■ Collected data
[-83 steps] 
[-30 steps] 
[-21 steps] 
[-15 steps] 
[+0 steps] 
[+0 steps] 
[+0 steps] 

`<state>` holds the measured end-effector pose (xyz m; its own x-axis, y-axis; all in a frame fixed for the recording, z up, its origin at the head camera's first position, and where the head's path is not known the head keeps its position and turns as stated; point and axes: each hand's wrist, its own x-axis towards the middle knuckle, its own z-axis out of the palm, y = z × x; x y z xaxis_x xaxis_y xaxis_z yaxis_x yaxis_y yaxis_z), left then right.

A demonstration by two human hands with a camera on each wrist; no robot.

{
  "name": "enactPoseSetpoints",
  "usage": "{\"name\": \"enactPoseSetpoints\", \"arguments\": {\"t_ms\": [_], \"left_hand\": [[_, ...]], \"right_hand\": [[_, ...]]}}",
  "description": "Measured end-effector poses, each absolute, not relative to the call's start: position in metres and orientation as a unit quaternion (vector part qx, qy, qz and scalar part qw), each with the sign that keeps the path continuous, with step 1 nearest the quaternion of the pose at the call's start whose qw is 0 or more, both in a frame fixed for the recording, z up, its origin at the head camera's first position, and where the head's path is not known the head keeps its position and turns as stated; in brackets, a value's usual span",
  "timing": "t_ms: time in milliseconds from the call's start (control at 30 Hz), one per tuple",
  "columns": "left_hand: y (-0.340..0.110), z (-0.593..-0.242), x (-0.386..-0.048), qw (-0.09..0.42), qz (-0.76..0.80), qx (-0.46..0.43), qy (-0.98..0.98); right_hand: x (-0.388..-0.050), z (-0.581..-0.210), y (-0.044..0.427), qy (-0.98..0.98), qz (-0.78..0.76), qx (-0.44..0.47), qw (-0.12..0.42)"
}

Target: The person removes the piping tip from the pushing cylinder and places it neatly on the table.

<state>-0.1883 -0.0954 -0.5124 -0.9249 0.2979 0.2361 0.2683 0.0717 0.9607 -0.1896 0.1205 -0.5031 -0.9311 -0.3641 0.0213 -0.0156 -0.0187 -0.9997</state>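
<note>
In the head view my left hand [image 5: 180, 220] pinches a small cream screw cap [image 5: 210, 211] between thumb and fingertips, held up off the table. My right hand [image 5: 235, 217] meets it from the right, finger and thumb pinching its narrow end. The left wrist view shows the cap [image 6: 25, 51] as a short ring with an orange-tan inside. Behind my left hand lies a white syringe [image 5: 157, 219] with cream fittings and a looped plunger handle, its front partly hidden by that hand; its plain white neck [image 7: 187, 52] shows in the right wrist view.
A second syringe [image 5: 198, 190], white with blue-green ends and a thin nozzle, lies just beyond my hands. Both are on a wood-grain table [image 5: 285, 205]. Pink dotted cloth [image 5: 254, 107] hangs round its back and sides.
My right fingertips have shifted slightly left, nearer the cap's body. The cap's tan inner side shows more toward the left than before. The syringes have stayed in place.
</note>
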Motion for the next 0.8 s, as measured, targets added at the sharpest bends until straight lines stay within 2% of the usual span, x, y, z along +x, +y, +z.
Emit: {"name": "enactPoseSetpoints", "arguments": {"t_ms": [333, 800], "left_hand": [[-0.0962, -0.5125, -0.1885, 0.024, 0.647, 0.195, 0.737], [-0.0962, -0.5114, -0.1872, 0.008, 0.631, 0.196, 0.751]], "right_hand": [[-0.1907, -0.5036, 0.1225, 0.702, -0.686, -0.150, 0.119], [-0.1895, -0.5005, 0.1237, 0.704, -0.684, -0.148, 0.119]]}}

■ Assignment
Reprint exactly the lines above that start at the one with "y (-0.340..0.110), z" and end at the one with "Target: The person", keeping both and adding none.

■ Your response
  "columns": "left_hand: y (-0.340..0.110), z (-0.593..-0.242), x (-0.386..-0.048), qw (-0.09..0.42), qz (-0.76..0.80), qx (-0.46..0.43), qy (-0.98..0.98); right_hand: x (-0.388..-0.050), z (-0.581..-0.210), y (-0.044..0.427), qy (-0.98..0.98), qz (-0.78..0.76), qx (-0.44..0.47), qw (-0.12..0.42)"
}

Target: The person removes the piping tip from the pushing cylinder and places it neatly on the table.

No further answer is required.